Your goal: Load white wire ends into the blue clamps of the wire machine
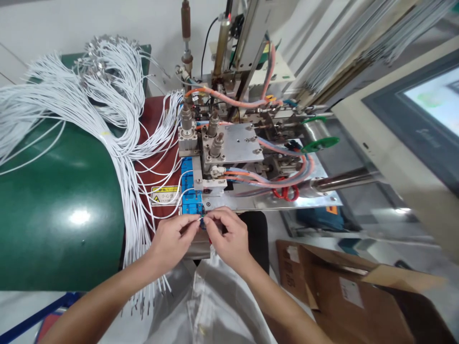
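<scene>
My left hand (pixel 174 239) and my right hand (pixel 229 235) meet at the near end of a row of blue fixture blocks (pixel 191 197). Fingertips of both hands are pinched together over a tiny white piece, which looks like the end of a white cable; the fingers cover most of it. White cables (pixel 185 192) run from the left into the blue blocks. Left of my hands, a thick bundle of white cables (pixel 124 191) drapes over the table edge, with bare tips hanging down. Above the blocks stands a metal machine (pixel 233 141) with a flat plate and cylinders.
The green tabletop (pixel 71 210) lies left. A yellow warning label (pixel 165 196) is on the red-brown surface. Orange and grey hoses (pixel 279 179) loop across the machine beside a green-flanged wire spool (pixel 319 134). A screen panel (pixel 423 110) juts in at right, above cardboard boxes (pixel 358 296).
</scene>
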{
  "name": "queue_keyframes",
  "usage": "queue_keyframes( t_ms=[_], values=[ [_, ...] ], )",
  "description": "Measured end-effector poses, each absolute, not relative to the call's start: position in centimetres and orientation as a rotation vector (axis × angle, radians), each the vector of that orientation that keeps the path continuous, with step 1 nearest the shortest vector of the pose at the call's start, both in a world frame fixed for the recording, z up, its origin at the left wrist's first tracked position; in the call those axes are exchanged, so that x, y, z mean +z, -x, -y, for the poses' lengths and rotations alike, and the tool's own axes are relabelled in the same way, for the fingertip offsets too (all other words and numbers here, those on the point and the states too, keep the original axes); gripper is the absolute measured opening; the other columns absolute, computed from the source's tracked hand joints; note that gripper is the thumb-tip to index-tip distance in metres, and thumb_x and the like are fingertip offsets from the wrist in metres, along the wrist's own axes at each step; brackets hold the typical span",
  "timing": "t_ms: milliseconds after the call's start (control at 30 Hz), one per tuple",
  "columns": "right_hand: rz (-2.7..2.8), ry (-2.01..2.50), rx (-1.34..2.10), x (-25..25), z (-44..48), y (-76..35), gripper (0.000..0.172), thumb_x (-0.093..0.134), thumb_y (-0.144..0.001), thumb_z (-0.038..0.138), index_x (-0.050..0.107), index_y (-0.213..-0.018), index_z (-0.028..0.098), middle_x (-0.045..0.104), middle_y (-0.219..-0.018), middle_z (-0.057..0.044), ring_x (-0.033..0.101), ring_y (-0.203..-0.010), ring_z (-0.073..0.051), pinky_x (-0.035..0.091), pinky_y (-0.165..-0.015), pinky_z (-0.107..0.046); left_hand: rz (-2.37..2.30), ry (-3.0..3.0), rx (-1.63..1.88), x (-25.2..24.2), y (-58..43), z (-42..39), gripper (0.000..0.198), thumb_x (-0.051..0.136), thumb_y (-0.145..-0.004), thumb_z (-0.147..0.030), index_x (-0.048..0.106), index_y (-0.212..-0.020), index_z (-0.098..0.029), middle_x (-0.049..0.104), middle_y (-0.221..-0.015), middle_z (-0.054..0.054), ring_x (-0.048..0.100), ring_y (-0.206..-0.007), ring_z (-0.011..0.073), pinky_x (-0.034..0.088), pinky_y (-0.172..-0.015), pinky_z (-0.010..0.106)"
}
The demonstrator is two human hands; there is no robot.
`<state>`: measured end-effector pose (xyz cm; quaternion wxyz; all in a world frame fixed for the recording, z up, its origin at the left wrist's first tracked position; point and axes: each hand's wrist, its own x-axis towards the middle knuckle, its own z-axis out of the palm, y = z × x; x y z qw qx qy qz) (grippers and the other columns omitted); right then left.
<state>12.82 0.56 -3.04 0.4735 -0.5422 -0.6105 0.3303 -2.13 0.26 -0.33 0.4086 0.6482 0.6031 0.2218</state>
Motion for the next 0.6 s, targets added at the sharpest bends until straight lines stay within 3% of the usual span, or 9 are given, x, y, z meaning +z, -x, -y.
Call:
queue_keyframes(
  t_ms=[100, 200, 600],
  values=[
    [1.539, 1.412, 0.779, -3.7, -1.0, -13.1, 0.013, 0.051, -0.079, 0.019, 0.057, -0.067, 0.019, 0.058, -0.065, -0.002, 0.055, -0.062, -0.015, 0.042, -0.057, -0.025, -1.503, -1.861, 0.472, 0.0, 3.1, -1.1, 0.024, 0.050, -0.084, -0.023, 0.060, -0.105, -0.022, 0.066, -0.087, 0.001, 0.062, -0.070, 0.0129, 0.049, -0.067, 0.024],
    [1.564, 1.529, 0.828, -4.7, -1.4, -13.2, 0.015, 0.048, -0.080, 0.022, 0.057, -0.068, 0.019, 0.058, -0.066, -0.002, 0.054, -0.061, -0.015, 0.041, -0.057, -0.025, -1.489, -2.125, 0.414, -0.1, 3.7, -1.8, 0.018, 0.044, -0.086, -0.018, 0.059, -0.097, -0.020, 0.061, -0.091, 0.003, 0.060, -0.081, 0.0154, 0.048, -0.075, 0.028],
    [1.649, 1.623, 1.030, -5.0, -2.8, -13.6, 0.012, 0.046, -0.077, 0.021, 0.054, -0.068, 0.020, 0.059, -0.065, -0.001, 0.053, -0.059, -0.015, 0.039, -0.056, -0.024, -1.611, -2.235, 0.207, -0.6, 3.1, -2.7, 0.018, 0.041, -0.087, -0.013, 0.058, -0.086, -0.016, 0.059, -0.082, 0.005, 0.059, -0.079, 0.0192, 0.047, -0.072, 0.032]
  ],
)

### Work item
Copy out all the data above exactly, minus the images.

### Exercise output
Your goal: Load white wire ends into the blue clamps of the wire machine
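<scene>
My left hand (pixel 174 239) and my right hand (pixel 229 235) meet at the near end of a row of blue fixture blocks (pixel 191 197). Fingertips of both hands are pinched together over a tiny white piece, which looks like the end of a white cable; the fingers cover most of it. White cables (pixel 185 192) run from the left into the blue blocks. Left of my hands, a thick bundle of white cables (pixel 124 191) drapes over the table edge, with bare tips hanging down. Above the blocks stands a metal machine (pixel 233 141) with a flat plate and cylinders.
The green tabletop (pixel 71 210) lies left. A yellow warning label (pixel 165 196) is on the red-brown surface. Orange and grey hoses (pixel 279 179) loop across the machine beside a green-flanged wire spool (pixel 319 134). A screen panel (pixel 423 110) juts in at right, above cardboard boxes (pixel 358 296).
</scene>
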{
  "name": "queue_keyframes",
  "usage": "queue_keyframes( t_ms=[_], values=[ [_, ...] ], )",
  "description": "Measured end-effector poses, each absolute, not relative to the call's start: position in centimetres and orientation as a rotation vector (axis × angle, radians), each the vector of that orientation that keeps the path continuous, with step 1 nearest the shortest vector of the pose at the call's start, both in a world frame fixed for the recording, z up, its origin at the left wrist's first tracked position; in the call those axes are exchanged, so that x, y, z mean +z, -x, -y, for the poses' lengths and rotations alike, and the tool's own axes are relabelled in the same way, for the fingertip offsets too (all other words and numbers here, those on the point and the states too, keep the original axes); gripper is the absolute measured opening; the other columns absolute, computed from the source's tracked hand joints; note that gripper is the thumb-tip to index-tip distance in metres, and thumb_x and the like are fingertip offsets from the wrist in metres, along the wrist's own axes at each step; brackets hold the typical span",
  "timing": "t_ms: milliseconds after the call's start (control at 30 Hz), one per tuple",
  "columns": "right_hand: rz (-2.7..2.8), ry (-2.01..2.50), rx (-1.34..2.10), x (-25..25), z (-44..48), y (-76..35), gripper (0.000..0.172), thumb_x (-0.093..0.134), thumb_y (-0.144..0.001), thumb_z (-0.038..0.138), index_x (-0.050..0.107), index_y (-0.213..-0.018), index_z (-0.028..0.098), middle_x (-0.045..0.104), middle_y (-0.219..-0.018), middle_z (-0.057..0.044), ring_x (-0.033..0.101), ring_y (-0.203..-0.010), ring_z (-0.073..0.051), pinky_x (-0.035..0.091), pinky_y (-0.165..-0.015), pinky_z (-0.107..0.046); left_hand: rz (-2.37..2.30), ry (-3.0..3.0), rx (-1.63..1.88), x (-25.2..24.2), y (-58..43), z (-42..39), gripper (0.000..0.198), thumb_x (-0.051..0.136), thumb_y (-0.145..-0.004), thumb_z (-0.147..0.030), index_x (-0.048..0.106), index_y (-0.212..-0.020), index_z (-0.098..0.029), middle_x (-0.049..0.104), middle_y (-0.221..-0.015), middle_z (-0.054..0.054), ring_x (-0.048..0.100), ring_y (-0.206..-0.007), ring_z (-0.011..0.073), pinky_x (-0.034..0.088), pinky_y (-0.172..-0.015), pinky_z (-0.010..0.106)"
}
The demonstrator is two human hands; there is no robot.
`<state>`: measured end-effector pose (xyz cm; quaternion wxyz; all in a world frame fixed for the recording, z up, its origin at the left wrist's first tracked position; point and axes: each hand's wrist, its own x-axis towards the middle knuckle, its own z-axis out of the palm, y = z × x; x y z qw qx qy qz) (grippers and the other columns omitted); right then left.
<state>12.82 0.56 -3.04 0.4735 -0.5422 -0.6105 0.3303 -2.13 0.26 -0.33 0.4086 0.6482 0.6031 0.2218</state>
Motion for the next 0.6 s, targets added at the sharpest bends until straight lines stay within 3% of the usual span, or 9 are given, x, y, z meaning +z, -x, -y.
Call:
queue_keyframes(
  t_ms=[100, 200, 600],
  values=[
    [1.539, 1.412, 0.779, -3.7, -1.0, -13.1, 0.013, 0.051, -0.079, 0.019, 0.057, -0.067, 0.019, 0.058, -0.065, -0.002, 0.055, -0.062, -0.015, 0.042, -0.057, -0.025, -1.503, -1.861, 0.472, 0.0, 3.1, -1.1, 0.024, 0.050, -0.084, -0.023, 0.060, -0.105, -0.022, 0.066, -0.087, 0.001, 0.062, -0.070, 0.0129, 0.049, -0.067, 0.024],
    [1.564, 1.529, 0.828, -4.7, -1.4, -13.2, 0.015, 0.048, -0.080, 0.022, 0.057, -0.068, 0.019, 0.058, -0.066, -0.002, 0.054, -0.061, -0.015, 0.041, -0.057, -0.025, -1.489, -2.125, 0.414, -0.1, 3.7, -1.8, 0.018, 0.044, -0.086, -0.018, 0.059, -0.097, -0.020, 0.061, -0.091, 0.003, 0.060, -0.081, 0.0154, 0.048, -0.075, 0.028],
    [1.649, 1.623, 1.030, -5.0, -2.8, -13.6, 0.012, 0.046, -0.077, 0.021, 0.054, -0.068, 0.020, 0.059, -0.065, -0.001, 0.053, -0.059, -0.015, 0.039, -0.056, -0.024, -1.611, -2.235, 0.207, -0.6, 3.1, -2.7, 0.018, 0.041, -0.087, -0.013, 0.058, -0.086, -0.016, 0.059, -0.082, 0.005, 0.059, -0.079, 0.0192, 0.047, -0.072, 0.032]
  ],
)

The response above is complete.